Anche il sesto motivo è fondato.
La sentenza impugnata afferma: « si osserva che le ulteriori eccezioni formulate con il ricorso di primo grado in relazione alla modalità di calcolo della sanzione e sull’indicazione del responsabile del procedimento, non sono state riproposte in sede di appello e sono, pertanto, da ritenersi rinunciate da parte dell’appellante ».
Così decidendo, i giudici regionali hanno omesso di pronunziarsi sul motivo invece ritualmente formulato dall’ COGNOME, che, del resto, essi stessi avevano riportato nella parte in fatto della sentenza d’appello.

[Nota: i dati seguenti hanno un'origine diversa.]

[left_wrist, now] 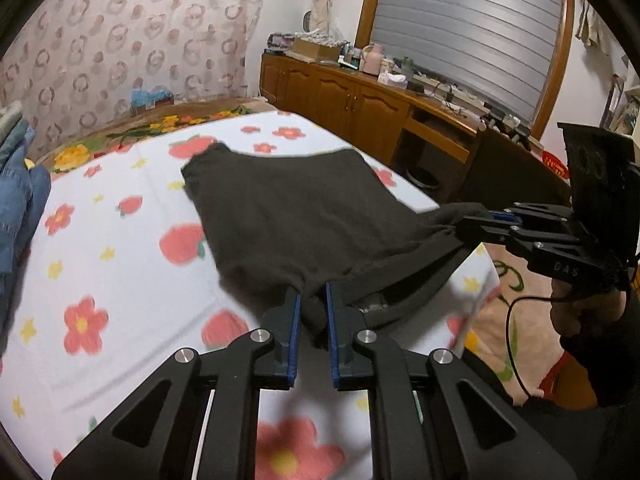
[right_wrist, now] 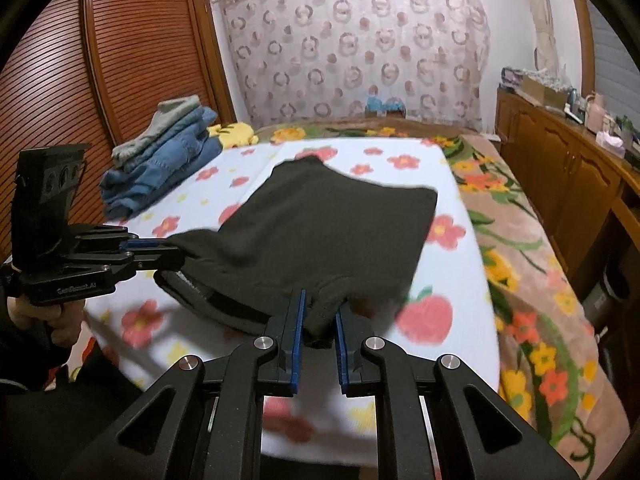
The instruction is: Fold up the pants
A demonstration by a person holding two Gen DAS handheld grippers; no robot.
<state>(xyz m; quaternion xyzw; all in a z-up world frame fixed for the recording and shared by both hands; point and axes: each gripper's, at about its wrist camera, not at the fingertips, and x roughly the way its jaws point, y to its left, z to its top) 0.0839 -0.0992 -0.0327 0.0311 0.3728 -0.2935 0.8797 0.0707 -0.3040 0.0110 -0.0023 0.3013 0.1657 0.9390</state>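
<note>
So both grippers are clamped onto the near edge of the pants right now, one at each corner. The left gripper has its fingers pinched nearly together with a wad of dark fabric bunched between the blue pads, and the right gripper is doing the same thing at the other corner. The pants are lying flat on the bed, on the flowery sheet, with only that near edge pulled up off the surface and stretched between the two grips; the far end is flat on the sheet. Looks to me like the fold itself is just starting: grab done, lift underway. Next move, I'd guess, is carrying that edge up and over toward the far end, keeping both hands level and evenly spaced so the fabric doesn't sag or twist in the middle, then laying it down lined up with the far edge. There's a stack of jeans off to the side, well clear.
</note>
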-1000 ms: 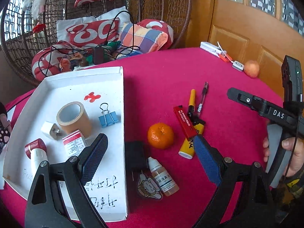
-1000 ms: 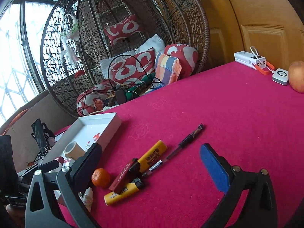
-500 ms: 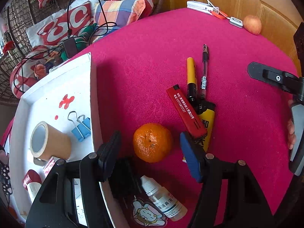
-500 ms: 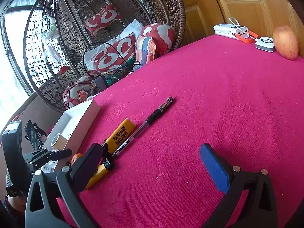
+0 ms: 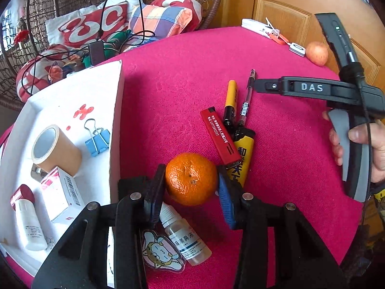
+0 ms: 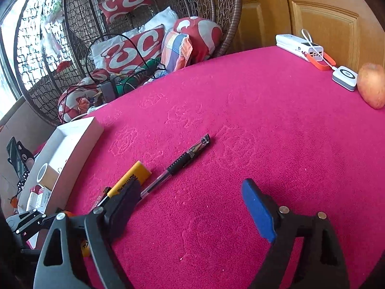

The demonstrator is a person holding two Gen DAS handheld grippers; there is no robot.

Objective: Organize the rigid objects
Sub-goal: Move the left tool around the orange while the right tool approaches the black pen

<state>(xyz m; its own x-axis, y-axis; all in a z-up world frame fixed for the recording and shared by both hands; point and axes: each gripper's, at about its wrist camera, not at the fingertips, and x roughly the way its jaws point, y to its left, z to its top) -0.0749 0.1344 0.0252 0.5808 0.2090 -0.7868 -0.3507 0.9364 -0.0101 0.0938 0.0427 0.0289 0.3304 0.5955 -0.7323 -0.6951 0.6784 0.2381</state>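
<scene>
My left gripper (image 5: 191,185) is shut on an orange mandarin (image 5: 191,178) on the pink tablecloth, both pads against its sides. Just beyond it lie a red lighter (image 5: 220,136), a yellow lighter (image 5: 243,159), a yellow marker (image 5: 229,101) and a black pen (image 5: 247,94). A dropper bottle (image 5: 185,238) and a cartoon tag (image 5: 161,252) lie under the gripper. The white tray (image 5: 116,110) to the left holds a tape roll (image 5: 54,148), a blue binder clip (image 5: 97,138), a small box and a tube. My right gripper (image 6: 192,207) is open and empty above the cloth, near the pen (image 6: 182,161) and marker (image 6: 131,180).
An apple (image 6: 371,85), a white power bank (image 6: 299,47) and a small white puck (image 6: 345,77) lie at the table's far right edge. A wicker hanging chair (image 6: 216,12) with cushions and cables stands behind the table. A wooden door is at the right.
My left gripper moved forward and closed its fingers onto the mandarin. My right gripper shifted slightly and stayed open.
</scene>
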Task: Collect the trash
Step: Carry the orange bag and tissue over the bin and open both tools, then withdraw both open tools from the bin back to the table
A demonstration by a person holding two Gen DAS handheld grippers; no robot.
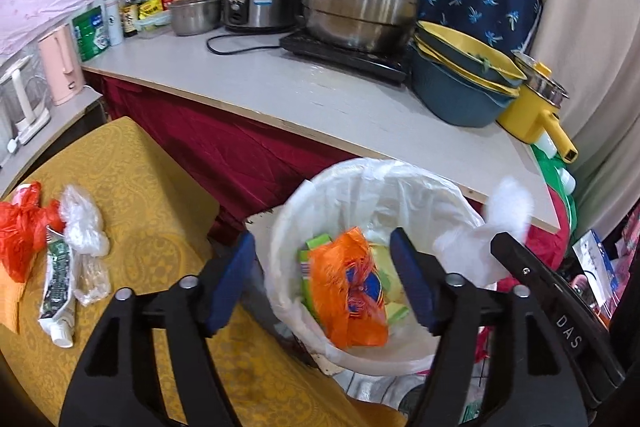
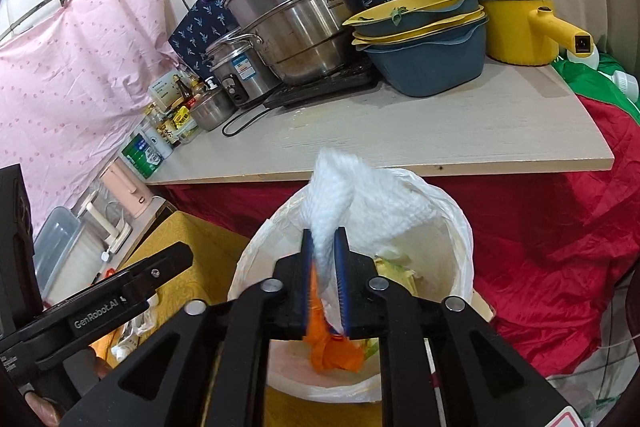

10. In conclusione, il ricorso è fondato limitatamente al quinto e al sesto motivo, che vanno accolti, con reiezione dei restanti.
La sentenza d’appello è cassata con rinvio al giudice a quo , affinché provveda al riesame della controversia nei punti indicati, liquidando altresì le spese del presente giudizio.
P.Q.M.
La Corte accoglie il ricorso in relazione al quinto e al sesto motivo, con reiezione dei restanti; cassa la sentenza impugnata e rinvia, in relazione ai motivi accolti, alla Corte di Giustizia tributaria di secondo grado della Puglia, anche per le spese.
Così deciso in Roma, il 20 marzo 2025.